2. Graph Composition

Graphtik’s compose factory handles the work of tying together operation instances into a runnable computation graph.

The compose factory

For now, here’s the specification of compose. We’ll get into how to use it in a second.

graphtik.compose(name, op1, *operations, outputs: Union[Collection[T_co], str, None] = None, rescheduled=None, endured=None, parallel=None, marshalled=None, merge=False, node_props=None) → graphtik.netop.NetworkOperation[source]

Composes a collection of operations into a single computation graph, obeying the merge property, if set in the constructor.

Parameters:
  • name (str) – A optional name for the graph being composed by this object.
  • op1 – syntactically force at least 1 operation
  • operations – Each argument should be an operation instance created using operation.
  • merge (bool) – If True, this compose object will attempt to merge together operation instances that represent entire computation graphs. Specifically, if one of the operation instances passed to this compose object is itself a graph operation created by an earlier use of compose the sub-operations in that graph are compared against other operations passed to this compose instance (as well as the sub-operations of other graphs passed to this compose instance).

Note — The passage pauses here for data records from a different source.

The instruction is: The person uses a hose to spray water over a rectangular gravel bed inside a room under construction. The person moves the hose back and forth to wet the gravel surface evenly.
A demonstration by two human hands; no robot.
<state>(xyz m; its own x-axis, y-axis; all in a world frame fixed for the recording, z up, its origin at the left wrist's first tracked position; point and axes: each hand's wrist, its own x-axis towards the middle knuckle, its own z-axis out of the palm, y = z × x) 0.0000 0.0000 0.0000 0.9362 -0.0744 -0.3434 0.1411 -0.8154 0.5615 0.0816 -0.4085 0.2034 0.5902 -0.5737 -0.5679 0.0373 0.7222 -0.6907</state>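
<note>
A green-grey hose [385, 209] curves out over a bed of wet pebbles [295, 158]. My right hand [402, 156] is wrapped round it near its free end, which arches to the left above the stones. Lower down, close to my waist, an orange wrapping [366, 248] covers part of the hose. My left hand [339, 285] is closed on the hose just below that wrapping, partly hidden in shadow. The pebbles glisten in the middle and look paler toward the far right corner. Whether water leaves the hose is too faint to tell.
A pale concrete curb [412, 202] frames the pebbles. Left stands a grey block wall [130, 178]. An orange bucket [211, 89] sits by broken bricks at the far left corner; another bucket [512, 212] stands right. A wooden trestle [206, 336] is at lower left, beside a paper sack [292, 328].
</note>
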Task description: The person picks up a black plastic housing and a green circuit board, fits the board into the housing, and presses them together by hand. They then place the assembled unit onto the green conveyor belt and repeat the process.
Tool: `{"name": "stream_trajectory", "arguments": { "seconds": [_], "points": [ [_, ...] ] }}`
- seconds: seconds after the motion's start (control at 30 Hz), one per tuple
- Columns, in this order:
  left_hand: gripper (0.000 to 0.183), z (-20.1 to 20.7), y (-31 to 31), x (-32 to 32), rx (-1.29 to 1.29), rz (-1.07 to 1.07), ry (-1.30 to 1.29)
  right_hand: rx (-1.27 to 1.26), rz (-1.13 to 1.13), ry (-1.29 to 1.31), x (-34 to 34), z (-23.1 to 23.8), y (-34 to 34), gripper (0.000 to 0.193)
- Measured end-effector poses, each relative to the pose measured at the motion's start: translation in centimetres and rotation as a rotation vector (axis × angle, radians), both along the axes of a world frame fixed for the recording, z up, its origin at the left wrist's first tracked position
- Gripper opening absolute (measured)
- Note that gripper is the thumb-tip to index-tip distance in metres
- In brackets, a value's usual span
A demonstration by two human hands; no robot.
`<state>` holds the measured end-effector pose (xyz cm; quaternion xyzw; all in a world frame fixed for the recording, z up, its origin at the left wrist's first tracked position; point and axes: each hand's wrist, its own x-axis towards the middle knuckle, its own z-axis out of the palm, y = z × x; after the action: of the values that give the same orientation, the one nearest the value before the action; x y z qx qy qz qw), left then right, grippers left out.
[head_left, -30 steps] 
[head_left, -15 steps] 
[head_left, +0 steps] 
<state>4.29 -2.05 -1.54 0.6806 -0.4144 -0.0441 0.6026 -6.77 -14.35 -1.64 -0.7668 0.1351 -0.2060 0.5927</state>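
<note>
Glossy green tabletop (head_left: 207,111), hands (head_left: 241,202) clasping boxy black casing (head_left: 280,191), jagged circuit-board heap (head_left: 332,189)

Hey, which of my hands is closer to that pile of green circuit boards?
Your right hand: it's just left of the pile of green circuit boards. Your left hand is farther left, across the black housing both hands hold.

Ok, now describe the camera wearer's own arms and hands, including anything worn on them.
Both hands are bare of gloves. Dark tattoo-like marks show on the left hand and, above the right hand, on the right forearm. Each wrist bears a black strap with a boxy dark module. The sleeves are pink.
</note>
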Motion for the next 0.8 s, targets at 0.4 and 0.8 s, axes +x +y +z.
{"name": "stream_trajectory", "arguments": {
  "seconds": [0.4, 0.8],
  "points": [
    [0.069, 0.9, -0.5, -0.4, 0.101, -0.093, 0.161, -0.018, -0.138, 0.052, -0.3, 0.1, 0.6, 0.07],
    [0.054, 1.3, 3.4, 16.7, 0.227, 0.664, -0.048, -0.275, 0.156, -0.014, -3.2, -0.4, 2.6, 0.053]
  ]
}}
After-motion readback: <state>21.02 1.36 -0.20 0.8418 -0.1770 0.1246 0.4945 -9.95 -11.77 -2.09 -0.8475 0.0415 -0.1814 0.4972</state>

If any two operations are the same (based on name), then that operation is computed only once, instead of multiple times (one for each time the operation appears).
  • rescheduled – applies rescheduled to all contained operations
  • endured – applies endurance to all contained operations
  • parallel – mark all contained operations to be executed in parallel
  • marshalled – mark all contained operations to be marshalled (usefull when run in parallel with a process pool).
  • node_props – added as-is into NetworkX graph, to provide for filtering by NetworkOperation.withset().
Returns:

Returns a special type of operation class, which represents an entire computation graph as a single operation.

Raises:

ValueError – If the net` cannot produce the asked outputs from the given inputs.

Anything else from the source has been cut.